Found a good site. No doubt you've already seen it? hehe
www.radios-tv.co.uk/Pembers/Test-Cards/Test-Card-Technical.html#TCJ-W
The ending was more haunting than The Blair Witch, but then again, so was the movie "Pixels".
Make sure to watch this video all the way to the end. I'm waiting for the horror movie where Testcard J comes to life and the evil clown drives a video production engineer insane.
I like test card
As a kid I honestly thought she was sticking pins in it.
8:50 right half of last line is also missing in analog signal.

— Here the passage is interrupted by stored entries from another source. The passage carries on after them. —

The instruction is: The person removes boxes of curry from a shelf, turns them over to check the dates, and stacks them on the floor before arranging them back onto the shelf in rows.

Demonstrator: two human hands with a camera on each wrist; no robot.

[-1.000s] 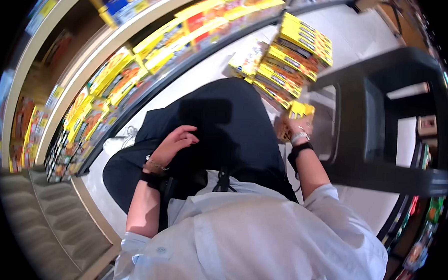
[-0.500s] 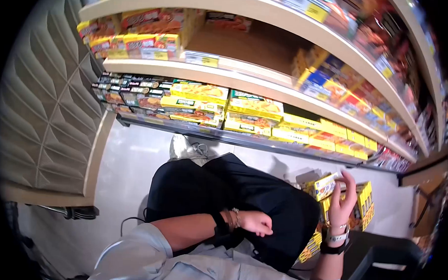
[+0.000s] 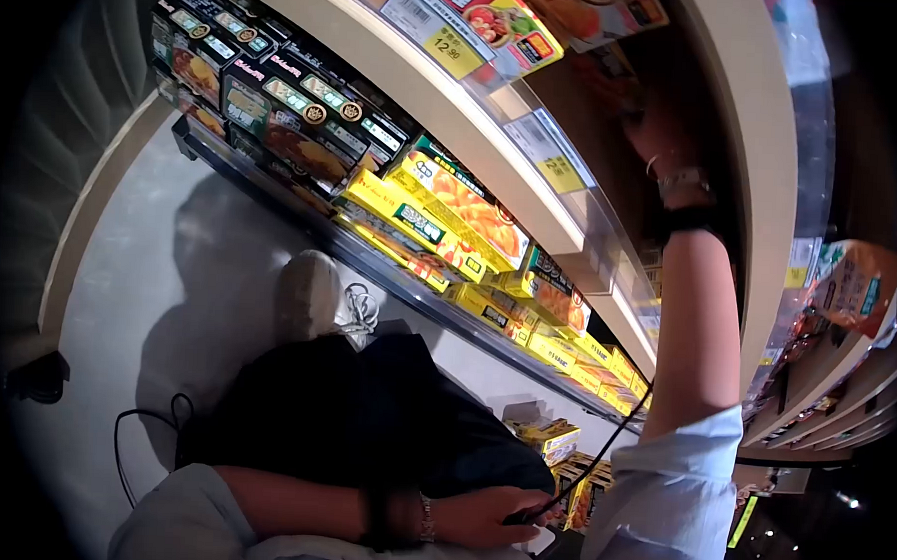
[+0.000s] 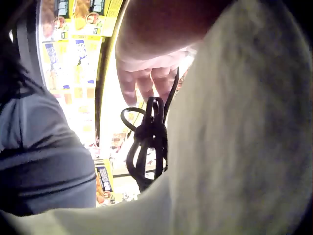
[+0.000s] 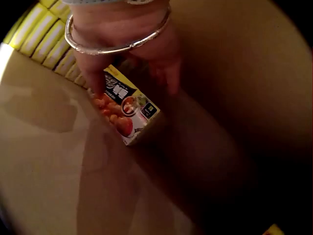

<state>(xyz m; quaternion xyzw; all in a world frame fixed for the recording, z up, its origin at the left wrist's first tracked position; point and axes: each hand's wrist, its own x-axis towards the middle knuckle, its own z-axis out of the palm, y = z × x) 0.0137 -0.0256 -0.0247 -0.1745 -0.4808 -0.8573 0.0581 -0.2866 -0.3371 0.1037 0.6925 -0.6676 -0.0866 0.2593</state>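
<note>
Deep inside a dark shelf compartment, my right hand (image 3: 665, 139) reaches in with the arm stretched up. In the right wrist view its thumb and fingers grip the end of a curry box (image 5: 120, 103) with a yellow edge and a food picture. The box lies tilted in the view, close over the shelf board (image 5: 44, 147). My left hand (image 3: 478, 517) is low at my lap, fingers loosely bent. A thin black cord (image 3: 606, 447) runs past it. In the left wrist view, its fingers hang relaxed behind a knotted black drawstring (image 4: 151, 137).
Black curry boxes (image 3: 301, 113) and yellow boxes (image 3: 441, 220) fill the bottom shelf. Several boxes (image 3: 552, 440) stand stacked on the floor by my knee. A shelf edge with price tags (image 3: 549, 149) runs below my right arm. Yellow boxes (image 5: 39, 34) line the compartment's side.
My right hand has gone from a yellow box at the floor stack, then up with bent fingers, into the shelf compartment, where it grips a box. The head view has turned toward the shelves.
</note>
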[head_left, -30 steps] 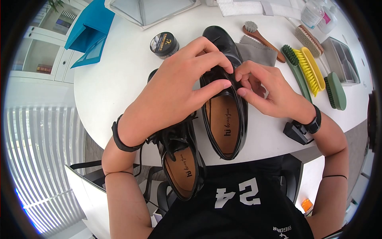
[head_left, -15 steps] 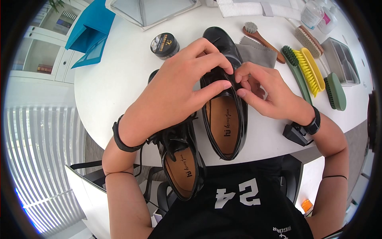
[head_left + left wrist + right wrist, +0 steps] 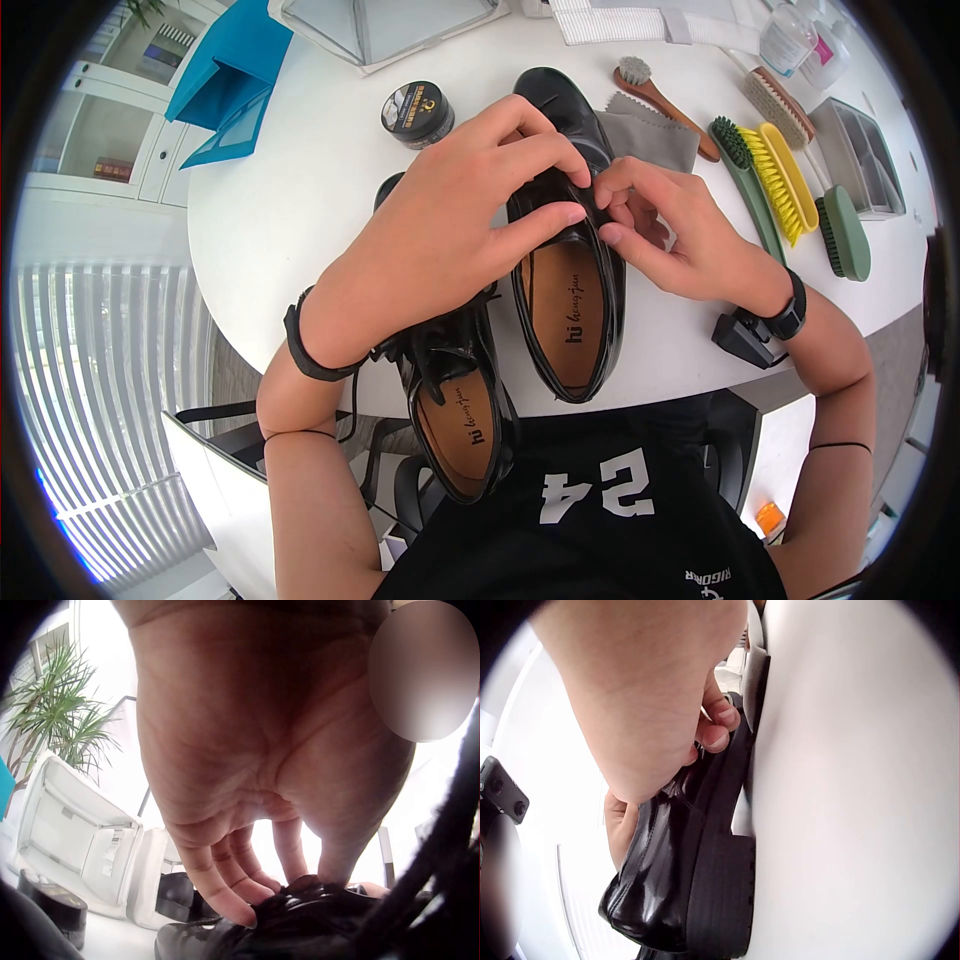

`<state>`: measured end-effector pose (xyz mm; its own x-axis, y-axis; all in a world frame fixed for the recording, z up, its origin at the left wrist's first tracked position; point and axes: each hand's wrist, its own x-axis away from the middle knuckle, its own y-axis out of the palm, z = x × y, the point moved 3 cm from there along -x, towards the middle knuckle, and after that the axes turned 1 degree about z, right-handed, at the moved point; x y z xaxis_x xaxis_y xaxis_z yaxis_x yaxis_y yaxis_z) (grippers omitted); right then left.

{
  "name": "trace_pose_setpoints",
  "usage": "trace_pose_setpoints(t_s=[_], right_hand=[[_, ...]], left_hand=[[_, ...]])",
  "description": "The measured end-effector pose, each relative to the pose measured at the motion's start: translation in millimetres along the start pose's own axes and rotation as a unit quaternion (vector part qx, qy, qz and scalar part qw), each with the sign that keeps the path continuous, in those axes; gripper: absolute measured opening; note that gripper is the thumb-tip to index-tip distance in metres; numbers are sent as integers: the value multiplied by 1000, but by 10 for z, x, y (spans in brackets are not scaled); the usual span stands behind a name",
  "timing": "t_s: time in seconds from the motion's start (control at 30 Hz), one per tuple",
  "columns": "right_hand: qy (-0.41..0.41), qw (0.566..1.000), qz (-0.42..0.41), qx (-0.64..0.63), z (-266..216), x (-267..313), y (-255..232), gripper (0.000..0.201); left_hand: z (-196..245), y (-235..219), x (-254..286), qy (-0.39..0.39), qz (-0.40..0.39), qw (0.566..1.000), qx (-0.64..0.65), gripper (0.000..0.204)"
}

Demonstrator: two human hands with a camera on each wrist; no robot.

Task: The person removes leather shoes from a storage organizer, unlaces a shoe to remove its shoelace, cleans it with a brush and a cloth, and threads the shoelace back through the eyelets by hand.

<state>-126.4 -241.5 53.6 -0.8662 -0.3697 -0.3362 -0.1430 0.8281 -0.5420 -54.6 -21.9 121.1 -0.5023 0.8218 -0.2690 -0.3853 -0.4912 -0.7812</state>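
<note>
A glossy black dress shoe point(image 3: 612, 350) with a tan insole stands on the white table, toe pointing away. My left hand point(image 3: 440, 215) arches over its lacing area, thumb and fingers gripping the upper from the left. The left wrist view has those fingertips point(image 3: 241, 911) down on the black leather. From the right, my right hand point(image 3: 685, 225) pinches at the opening's edge near the laces, the other fingers curled. Along the shoe's side, the right wrist view shows its fingertips point(image 3: 718, 739). A second black shoe point(image 3: 505, 410), with laces, lies to the left, partly under my left forearm.
Beyond my left hand is a round polish jar point(image 3: 418, 114). A grey cloth point(image 3: 655, 140) and a wooden-handled brush point(image 3: 665, 100) lie right of the toe. Farther right are a yellow brush point(image 3: 785, 180), green brushes point(image 3: 848, 230) and a clear box point(image 3: 855, 150). A blue holder point(image 3: 225, 80) stands back left.
</note>
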Motion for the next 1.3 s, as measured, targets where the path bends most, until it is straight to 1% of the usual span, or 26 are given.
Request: trace_pose_setpoints(t_s=[0.63, 1.3], right_hand=[[-8, 1000, 8, -11, -6, -4, 5, 19], [3, 1000, 6, -19, 6, -1, 8, 19]], left_hand=[[3, 20, 5, 6, 6, 1000, -4, 24], [15, 18, 6, 12, 9, 1000, -14, 22]])
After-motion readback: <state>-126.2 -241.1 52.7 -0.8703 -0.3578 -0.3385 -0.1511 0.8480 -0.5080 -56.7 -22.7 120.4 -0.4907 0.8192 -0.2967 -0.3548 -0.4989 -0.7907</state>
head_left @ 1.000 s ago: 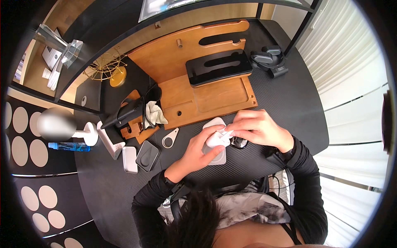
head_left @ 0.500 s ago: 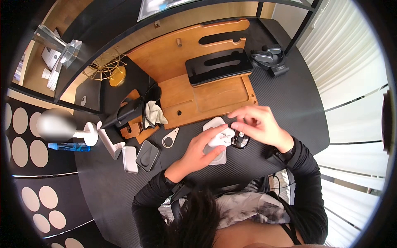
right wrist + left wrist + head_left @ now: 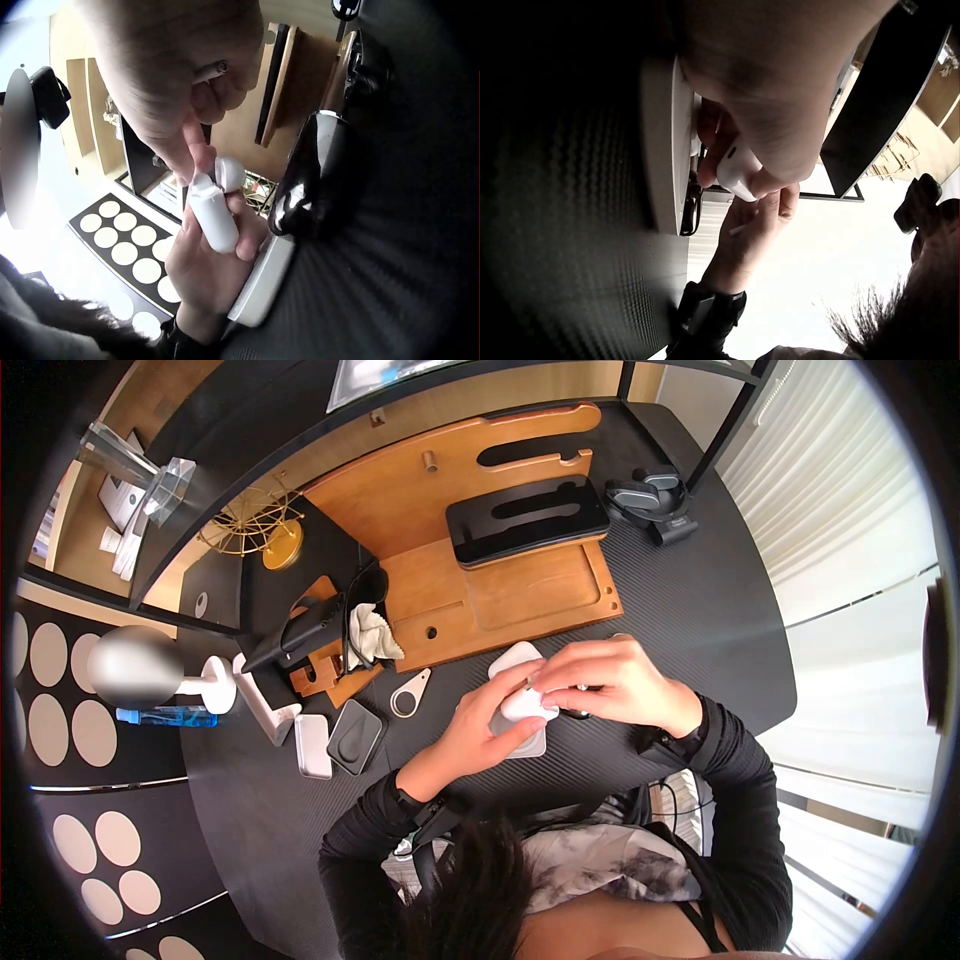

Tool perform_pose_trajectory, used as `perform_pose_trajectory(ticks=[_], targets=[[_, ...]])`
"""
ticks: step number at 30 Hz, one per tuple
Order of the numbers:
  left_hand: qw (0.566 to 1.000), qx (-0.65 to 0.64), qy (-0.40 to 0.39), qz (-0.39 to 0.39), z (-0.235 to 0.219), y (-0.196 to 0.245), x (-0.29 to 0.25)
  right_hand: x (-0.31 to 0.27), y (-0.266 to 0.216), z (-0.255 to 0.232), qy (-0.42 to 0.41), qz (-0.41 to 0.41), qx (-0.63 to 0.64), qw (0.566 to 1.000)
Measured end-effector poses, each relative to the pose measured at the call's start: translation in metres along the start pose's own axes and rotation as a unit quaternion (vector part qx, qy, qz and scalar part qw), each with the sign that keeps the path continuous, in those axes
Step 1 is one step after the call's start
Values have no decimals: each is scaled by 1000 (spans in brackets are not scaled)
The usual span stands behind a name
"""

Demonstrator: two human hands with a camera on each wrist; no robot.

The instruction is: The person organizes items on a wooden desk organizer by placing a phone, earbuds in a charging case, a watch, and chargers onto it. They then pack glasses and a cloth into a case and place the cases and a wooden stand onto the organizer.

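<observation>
Head view, left to right. A blue plastic bottle (image 3: 165, 715) lies at the left edge of the black carbon-weave worktop (image 3: 700, 610); near it stand a flat white rectangular case (image 3: 313, 746) and a dark grey rounded case (image 3: 357, 737). Behind them sits a tan wooden desk organiser (image 3: 480, 595) carrying a black slab-like phone (image 3: 527, 520). At centre, the left hand (image 3: 478, 722) curls its fingers round a small white glossy earbud case (image 3: 527, 704), holding it just above a white square pad (image 3: 515, 660), apparently to steady it. The right hand (image 3: 610, 682) meets it from the right, fingers (image 3: 196, 154) pinched at the case's open top while also holding a thin stick. No writing or brand is legible.
</observation>
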State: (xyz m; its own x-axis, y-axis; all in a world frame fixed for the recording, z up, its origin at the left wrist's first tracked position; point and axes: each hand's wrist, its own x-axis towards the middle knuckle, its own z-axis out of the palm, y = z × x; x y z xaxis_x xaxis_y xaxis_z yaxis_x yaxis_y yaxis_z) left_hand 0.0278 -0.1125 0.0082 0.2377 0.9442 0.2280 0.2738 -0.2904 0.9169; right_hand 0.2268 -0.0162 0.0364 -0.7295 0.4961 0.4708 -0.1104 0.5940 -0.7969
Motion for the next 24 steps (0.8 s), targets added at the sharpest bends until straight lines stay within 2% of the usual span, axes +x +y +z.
perform_pose_trajectory(ticks=[2, 3, 5, 7, 9, 10, 11, 13, 14, 15, 17, 18, 22, 24], targets=[[1000, 11, -9, 10, -1, 1, 1, 3, -4, -11, 51, 23, -51, 997], [999, 21, -16, 20, -1, 1, 1, 2, -2, -16, 86, 82, -88, 989], [1000, 15, -19, 19, -3, -1, 1, -2, 16, -28, 135, 229, -45, 963], [1000, 11, -22, 18, -3, -1, 1, -1, 25, -34, 137, 250, -6, 959], [1000, 17, -1, 24, -1, 0, 1, -4, 37, -34, 89, 224, 128, 962], [1000, 18, 0, 25, -1, 0, 2, -1, 26, -37, 35, 282, 163, 945], [1000, 7, 15, 12, 0, 0, 2, -1, 23, -36, 33, 282, 163, 945], [999, -4, 32, 0, 0, -1, 1, 0, 18, -33, -44, 324, 257, 909], [999, -4, 36, -4, 0, -2, 1, -3, 23, -29, -38, 256, 276, 926], [999, -5, 41, -7, 0, -2, 1, -2, 20, -24, -39, 256, 276, 926], [999, -12, 42, -14, 1, -6, 1, 3, 8, -12, 41, 146, 310, 938], [999, -19, 42, -21, 1, -7, 0, 2, 12, -11, 30, 115, 318, 941], [998, -32, 36, -40, 2, -8, -1, 0, 5, 2, 27, 102, 284, 953], [1000, -20, 15, -8, 1, -10, -2, -1, 6, 6, 30, 94, 276, 956]])
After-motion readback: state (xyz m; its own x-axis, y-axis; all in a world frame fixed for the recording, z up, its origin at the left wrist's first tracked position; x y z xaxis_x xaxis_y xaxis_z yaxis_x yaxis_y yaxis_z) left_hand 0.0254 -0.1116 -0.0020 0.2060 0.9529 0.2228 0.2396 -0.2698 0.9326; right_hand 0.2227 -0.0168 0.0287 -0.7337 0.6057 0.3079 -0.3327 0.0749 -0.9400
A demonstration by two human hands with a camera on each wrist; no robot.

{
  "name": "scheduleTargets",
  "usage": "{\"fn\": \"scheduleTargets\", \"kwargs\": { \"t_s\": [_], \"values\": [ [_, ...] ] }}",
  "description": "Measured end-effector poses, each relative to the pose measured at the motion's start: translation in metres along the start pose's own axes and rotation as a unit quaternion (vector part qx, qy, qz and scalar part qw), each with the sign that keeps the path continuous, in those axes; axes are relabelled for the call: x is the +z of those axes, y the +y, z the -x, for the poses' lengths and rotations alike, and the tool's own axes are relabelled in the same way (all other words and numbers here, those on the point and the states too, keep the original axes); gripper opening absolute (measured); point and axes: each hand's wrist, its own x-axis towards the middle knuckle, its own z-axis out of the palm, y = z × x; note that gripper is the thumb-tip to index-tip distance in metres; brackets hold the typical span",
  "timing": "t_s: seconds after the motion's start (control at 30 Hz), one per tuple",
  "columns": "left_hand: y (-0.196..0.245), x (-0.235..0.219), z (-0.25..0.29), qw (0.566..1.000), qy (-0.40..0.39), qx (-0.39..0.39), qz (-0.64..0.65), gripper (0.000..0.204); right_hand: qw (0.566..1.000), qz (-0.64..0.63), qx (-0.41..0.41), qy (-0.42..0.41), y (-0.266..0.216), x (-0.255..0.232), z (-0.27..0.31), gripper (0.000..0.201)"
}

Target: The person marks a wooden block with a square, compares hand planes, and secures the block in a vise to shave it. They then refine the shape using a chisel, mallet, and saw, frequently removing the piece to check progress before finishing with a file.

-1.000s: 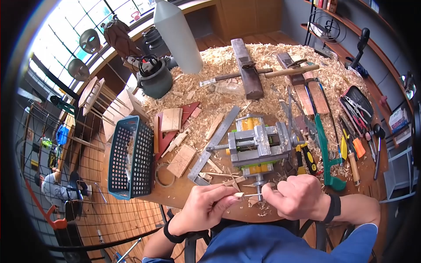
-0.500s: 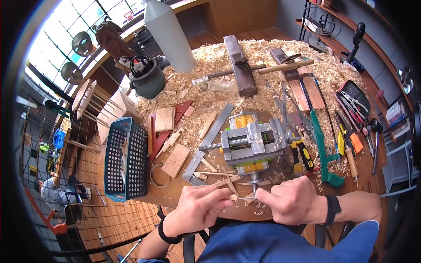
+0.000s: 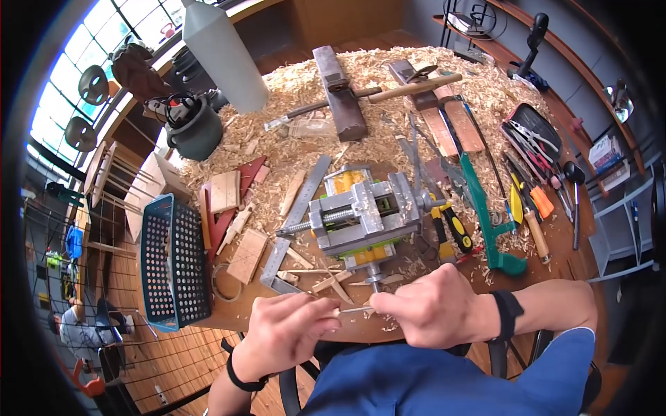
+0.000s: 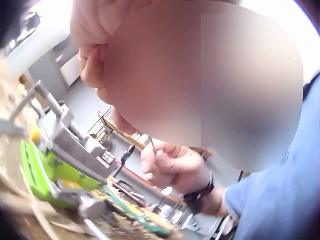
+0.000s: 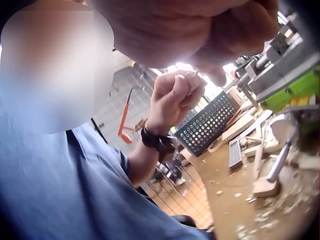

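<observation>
Near the table's front edge, my left hand (image 3: 281,329) pinches a small piece of pale wood (image 3: 337,313) between thumb and fingers. My right hand (image 3: 433,305) grips a tool with a thin metal shaft (image 3: 356,310), which reaches across to the wood. The handle is hidden inside the right fist. In the left wrist view the right hand (image 4: 175,165) appears beyond the left fingers, the slim shaft rising from it. The right wrist view shows the left hand (image 5: 172,100) with its fingers curled at the wood. Just beyond both hands stands a grey metal vise (image 3: 364,215).
A perforated basket (image 3: 177,263) stands at the left, beside wood blocks and a steel square (image 3: 298,208). Wood shavings (image 3: 291,83) cover the back, around two wooden planes (image 3: 340,97). A green-handled saw (image 3: 482,215), pliers (image 3: 531,139) and a wood-handled tool (image 3: 538,236) lie right.
The head view has swung, so table and hands sit further left in it. Both hands keep their holds, and less of the wood piece shows past the left fingertips.
</observation>
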Motion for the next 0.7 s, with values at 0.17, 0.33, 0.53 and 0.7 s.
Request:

Any idea what would be the reason?
Probably interlacing.
I've only just come across this item. Very interesting as I spent my entire career in Radio and Electronics. From aircraft Radar, Telecommand/Telemetry, HF receiving systems, etc., and finally planning rack installations in a Data Centre.
There is a write-up on both Test car "F" & "G" on the BBC Engineering web pages. www.bbceng.info/Information/eng_inf_top.htm. Just search for Test Card.
The remainder of the site has some very interesting items particularly under Receivers/Tatsfield. Can anyone spot the "Undulator"...?
what's the catch with that middle pic...for non uk lurkers.
It is a skin tone test for colour alignment. They decided to use a child so that the photo would not be subject to changing fashions and gradually appear out of date. The model, Carol Hersee, was the engineer's own daughter.
it's way too compressed ;-)
Perfect nothing.
You are a month late :p
Lol, i am not good for noticing or remembering anniversaries!